RFC-0265: Counter: A simple Zircon object for synchronizing across processes | |
---|---|
Status | Accepted |
Areas |
|
Description | Proposes a new Zircon object, zx::counter. |
Issues | |
Gerrit change | |
Authors | |
Reviewers | |
Date submitted (year-month-day) | 2024-12-09 |
Date reviewed (year-month-day) | 2025-02-12 |
Problem Statement
This RFC is motivated by two separate use cases, Starnix Suspension and Timestamped Graphics Fence. While Starnix Suspension is the driving use case, Timestamped Graphics Fence is an important secondary use case.
Starnix Suspension
We need a way for the Starnix Kernel and Starnix Runner to coordinate and to prevent suspension when there are pending messages from Fuchsia platform components.
There are three processes involved:
Some Fuchsia platform component, which is sending a message on a channel.
Starnix Kernel, which needs to read and act on that message.
Starnix Runner, whose role is described below.
The Starnix Runner is responsible for suspending the Starnix Kernel by placing
all of its threads into the ZX_THREAD_SUSPENDED
state and observing messages
sent by Fuchsia platform components to the Starnix Kernel. The Starnix Runner
acts as a proxy, receiving messages on behalf of the Starnix Kernel and then
forwarding them if the Starnix Kernel is not suspended, or resuming and then
forwarding if it is suspended.
We want to make sure we don't have any "lost wakeups" so the Starnix Runner and Starnix Kernel must agree on whether there are any outstanding or "in-flight" messages that should prevent the Starnix Kernel from being suspended.
Currently, the Starnix Runner and Starnix Kernel coordinate using a single
zx::event
. This event is used to indicate that there is a message in-flight.

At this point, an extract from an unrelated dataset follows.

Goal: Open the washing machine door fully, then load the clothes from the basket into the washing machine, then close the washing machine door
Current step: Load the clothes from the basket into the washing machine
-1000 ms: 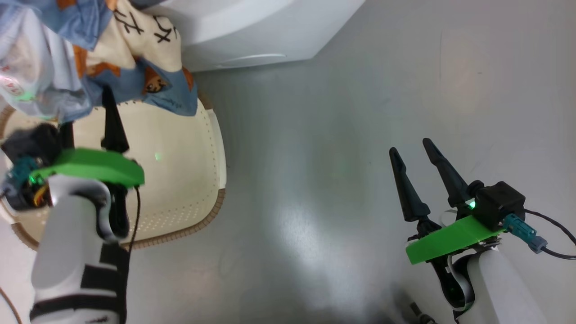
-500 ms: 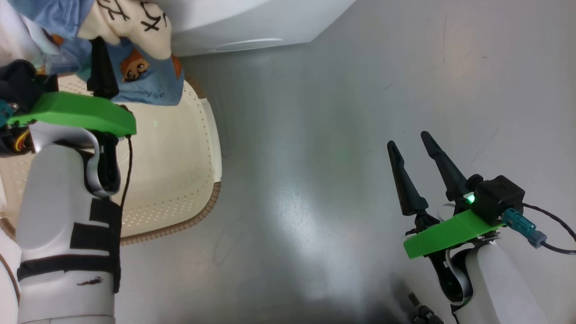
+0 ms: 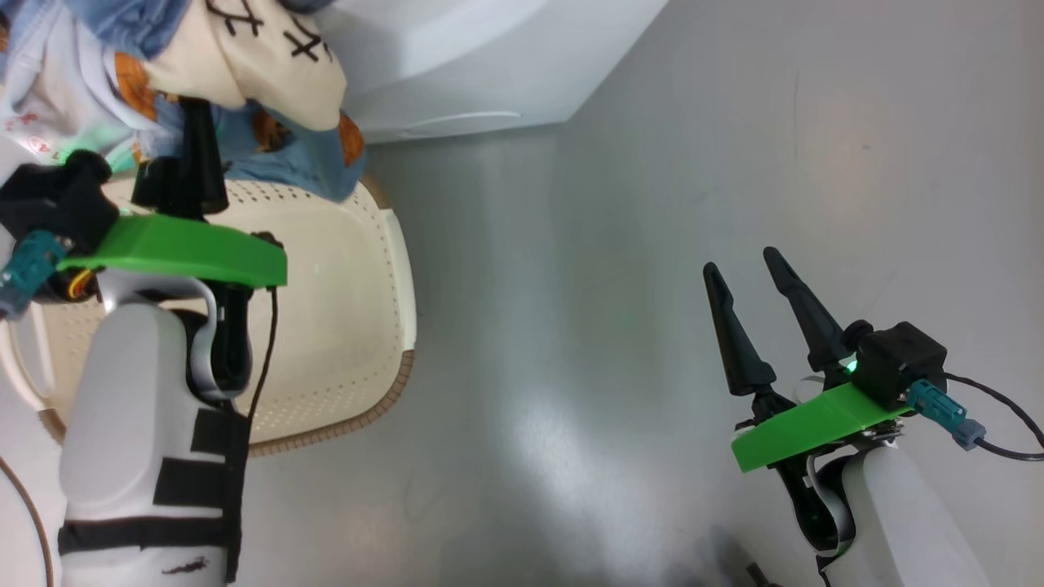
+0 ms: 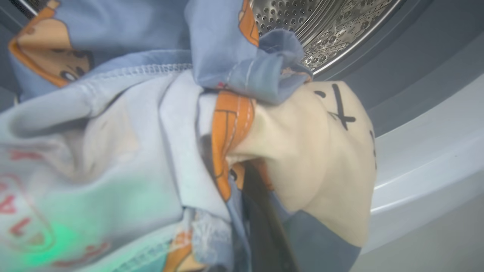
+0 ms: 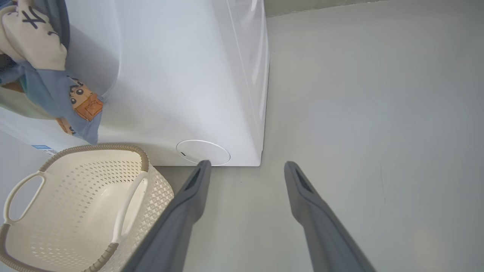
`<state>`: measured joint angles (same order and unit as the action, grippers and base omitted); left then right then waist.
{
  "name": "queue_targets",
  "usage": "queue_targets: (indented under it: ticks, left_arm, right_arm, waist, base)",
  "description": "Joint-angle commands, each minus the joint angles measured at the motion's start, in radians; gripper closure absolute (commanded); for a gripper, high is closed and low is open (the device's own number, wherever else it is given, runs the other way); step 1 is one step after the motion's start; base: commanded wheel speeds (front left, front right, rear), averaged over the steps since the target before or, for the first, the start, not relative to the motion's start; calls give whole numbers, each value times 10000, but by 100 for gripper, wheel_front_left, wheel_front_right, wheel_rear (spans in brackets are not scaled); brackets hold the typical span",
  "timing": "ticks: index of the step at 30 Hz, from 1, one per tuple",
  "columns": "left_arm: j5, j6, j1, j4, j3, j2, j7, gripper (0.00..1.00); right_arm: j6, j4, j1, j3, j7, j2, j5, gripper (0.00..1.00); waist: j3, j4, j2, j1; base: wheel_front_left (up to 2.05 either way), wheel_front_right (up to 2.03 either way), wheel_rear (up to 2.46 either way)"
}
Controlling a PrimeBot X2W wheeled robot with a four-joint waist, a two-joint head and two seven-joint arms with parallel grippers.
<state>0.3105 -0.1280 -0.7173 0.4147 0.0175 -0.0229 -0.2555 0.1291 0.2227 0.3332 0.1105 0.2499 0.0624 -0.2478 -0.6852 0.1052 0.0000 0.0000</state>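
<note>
While the left claw [image 3: 198, 139] sits at ten o'clock in the head view, it is clenched on the soft light-blue and cream cartoon-print clothes [image 3: 245, 65], one dark finger buried in the folds. The bundle hangs above the cream-white perforated plastic basket [image 3: 359, 326] at nine o'clock, just before the perforated steel drum [image 4: 321, 30]. The big white washing machine [image 3: 457, 73] stands at twelve o'clock. At four o'clock the right claw [image 3: 740, 262] hovers released over the grey floor [image 3: 571, 326], fingers spread, well apart from the basket.
</note>
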Motion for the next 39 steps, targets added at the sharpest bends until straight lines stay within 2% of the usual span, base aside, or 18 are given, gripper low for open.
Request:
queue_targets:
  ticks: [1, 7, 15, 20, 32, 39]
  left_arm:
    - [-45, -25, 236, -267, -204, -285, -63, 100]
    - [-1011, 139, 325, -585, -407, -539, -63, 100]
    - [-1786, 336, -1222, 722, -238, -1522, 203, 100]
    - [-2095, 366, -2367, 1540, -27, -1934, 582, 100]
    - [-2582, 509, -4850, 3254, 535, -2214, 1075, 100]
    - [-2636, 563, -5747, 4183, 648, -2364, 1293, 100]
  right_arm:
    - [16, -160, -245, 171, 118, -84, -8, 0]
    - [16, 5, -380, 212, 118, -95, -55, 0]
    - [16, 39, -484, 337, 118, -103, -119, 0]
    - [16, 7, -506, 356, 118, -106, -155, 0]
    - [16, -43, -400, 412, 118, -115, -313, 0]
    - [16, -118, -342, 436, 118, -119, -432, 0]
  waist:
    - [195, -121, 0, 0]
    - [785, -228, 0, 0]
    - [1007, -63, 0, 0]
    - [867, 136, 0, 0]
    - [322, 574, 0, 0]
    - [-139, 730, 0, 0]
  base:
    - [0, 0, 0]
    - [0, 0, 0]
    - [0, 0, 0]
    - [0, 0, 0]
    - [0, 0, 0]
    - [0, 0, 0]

Using an event in this way works and prevents lost wakeups. However it comes
with the limitation that at most one message may be proxied at a time. Without
this limitation, the Starnix Runner can't tell whether the Starnix Kernel has
processed all the in-flight messages or just the ones that it has already
received.
We want to remove the limitation and support multiple in-flight messages. To support multiple in-flight messages, we need some way to count them so that we can suspend only once the count has reached zero.
A zx::event
alone is insufficient when there are be multiple in-flight
messages. However, a zx::event
plus a shared integer would be sufficient. If
the Starnix Runner and Starnix Kernel shared an address space, we could simply
store the integer in memory. However, these processes do not share address
space so we'd need to store the integer in some other shared resource, like a
VMO. Given that these processes are in the same logical trust domain,
coordinating using a VMO is entirely doable. However, we can do better and
simplify things a bit if we had a new kind of Zircon object that acted like an
event with a count.
Timestamped Graphics Fence
ZirconVmoSemaphore is used to implement a timestamped graphics fence. It acts
like a zx::event
plus a timestamp indicating the time at which the object was
signaled. The graphics stack creates several of these objects for each frame.
Each one is backed by a VMO, so each one occupies a page of memory (plus some
overhead). Using a VMO to implement a timestamped graphics fence works, but is
somewhat inefficient. We can do better if we had an object that acted like a
zx::event
plus timestamp.
See also VkFence.
Summary
We propose creating a new Zircon object, zx::counter
, that holds an integer,
can be incremented/decremented, and asserts a signal when the value is greater
than zero or less-than-or-equal-to zero.
Stakeholders
The primary stakeholders are Zircon, Starnix, and Graphics.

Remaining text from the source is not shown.